Since it's "important to stay ahead of the competition," Trump then abruptly sends the group on a footrace across the 525-acre grounds to find his personal helicopter. The winning team will send two members to New York to pick the better of the two Bally's locations. Chris (former NFL guy with pointy elf ears who now owns an East Texas tree farm) almost runs directly into Trump, who sidesteps and then slaps him on the shoulder like an Old West dogie. It's funny because it's his first instinct, and he looks a little rattled.
Carolyn and George watch, bemused, as the candidates demonstrate a complete lack of shame. Is this show always this demeaning? ["The why of it is kind of complicated, but: yes." -- Sars] I mean, they're all wearing business suits and the women are in heels, and they're having to run all over this golf course. It's tacky. Some of the women nab golf carts, while one of the men shouts to find the highest vantage point to search. This is kind of cool because the teams are already working together, using different strategies as a group. Chris remains at the head of the pack, and the editing shows a dead heat between him and Rebecca (I think) which was probably not that close. Most of the candidates who catch up after that seem to be women. All the men high-five anyway. Felisha, who's the "explainer" candidate in this segment, explains that this win is an advantage for the men, but the women remain optimistic.

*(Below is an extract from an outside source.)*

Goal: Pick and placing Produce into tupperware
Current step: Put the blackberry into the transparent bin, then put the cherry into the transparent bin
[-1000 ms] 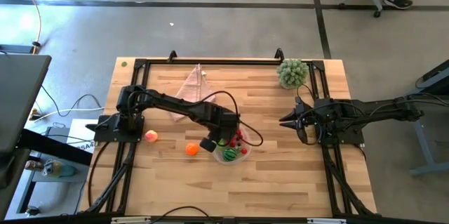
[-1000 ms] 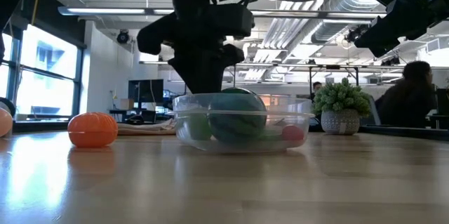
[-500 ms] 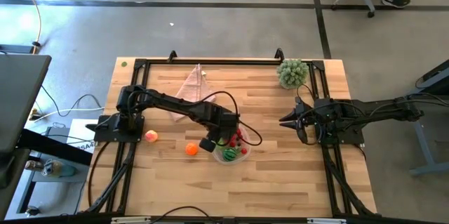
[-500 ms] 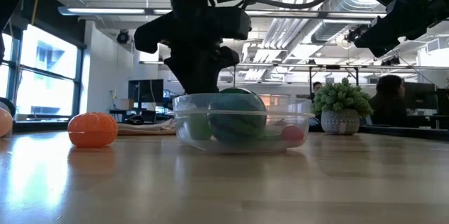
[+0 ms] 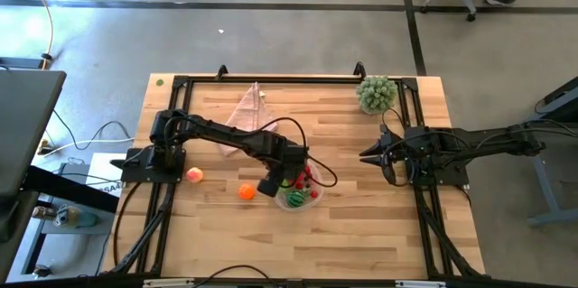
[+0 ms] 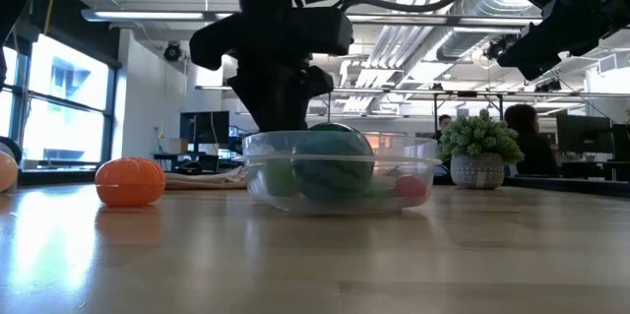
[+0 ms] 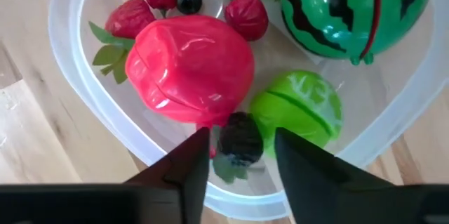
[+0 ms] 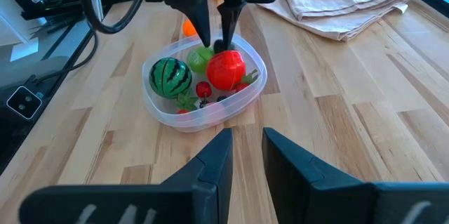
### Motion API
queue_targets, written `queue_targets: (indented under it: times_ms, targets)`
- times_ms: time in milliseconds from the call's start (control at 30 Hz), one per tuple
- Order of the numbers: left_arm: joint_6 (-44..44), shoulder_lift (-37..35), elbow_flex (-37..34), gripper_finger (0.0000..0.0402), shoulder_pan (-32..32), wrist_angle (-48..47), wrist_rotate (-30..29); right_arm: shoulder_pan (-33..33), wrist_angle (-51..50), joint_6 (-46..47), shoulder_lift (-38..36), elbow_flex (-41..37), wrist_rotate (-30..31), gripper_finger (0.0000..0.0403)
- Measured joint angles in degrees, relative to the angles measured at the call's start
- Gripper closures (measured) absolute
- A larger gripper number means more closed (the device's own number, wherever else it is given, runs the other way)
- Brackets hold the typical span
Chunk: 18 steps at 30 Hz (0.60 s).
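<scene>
Your left gripper [image 7: 238, 155] hangs inside the tub [image 7: 84, 122], jaws narrowly parted either side of a dark berry [image 7: 240, 138] that lies on the tub floor between the red apple [image 7: 193, 69] and green apple [image 7: 298, 112]; whether the fingers touch it you cannot tell. The melon [image 8: 171, 76] is in the tub too, while the orange [image 5: 247, 192] and peach [image 5: 194, 175] sit on the table. Your right gripper [image 8: 245, 155] waits well apart, jaws narrow, holding nothing.

The clear round-cornered tupperware [image 8: 203, 115] holds a striped watermelon [image 7: 354, 10], red apple [image 7: 193, 69], green apple [image 7: 298, 115], strawberries [image 7: 245, 15] and a dark berry [image 7: 240, 140], while an orange [image 5: 247, 192] and peach [image 5: 194, 175] lie at its nine o'clock.
</scene>
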Motion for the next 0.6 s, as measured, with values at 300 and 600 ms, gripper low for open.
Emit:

After a title card reading Can't We All Just Get Along?, Trump tells us the basic truth of you have to get along with people or you'll fail. God, no wonder he's such a success. Not to mention his seventeen error-free marriages. "Let's just see how that plays out," he says, and you know something crazy's going to happen.
In the shuttle, Markus talks a lot because he can't freaking shut up, but the essential truth of his dull and unending platitudes gets him nominated for PM. He immediately pisses off Chris, and I'd guess everybody else, by shrinking from the opportunity because he's a gasbag but also a wuss, but not even Chris mentions the really awful thing he does next, which is playing it out long enough that he can act like the whole team is fucking begging him to lead them, all, "Fine, fine. I'll do it!" He's so toast. They are going to rip his ass to shreds and he'll never even know they've done it. I want to slap his face.
"Native New Yorkers" Tiny Brian and Fake-Hipster Josh fly in the chopper, talking of Sephora and locations. Josh explains that one location was in a relatively affluent area, while the other was in "Spanish Harlem," and thus less attractive. At the Chelsea location, Josh immediately charms the Bally's manager with a firm handshake, and they get down to business, examining the client base and demographics and wondering about the proper marketing strategy.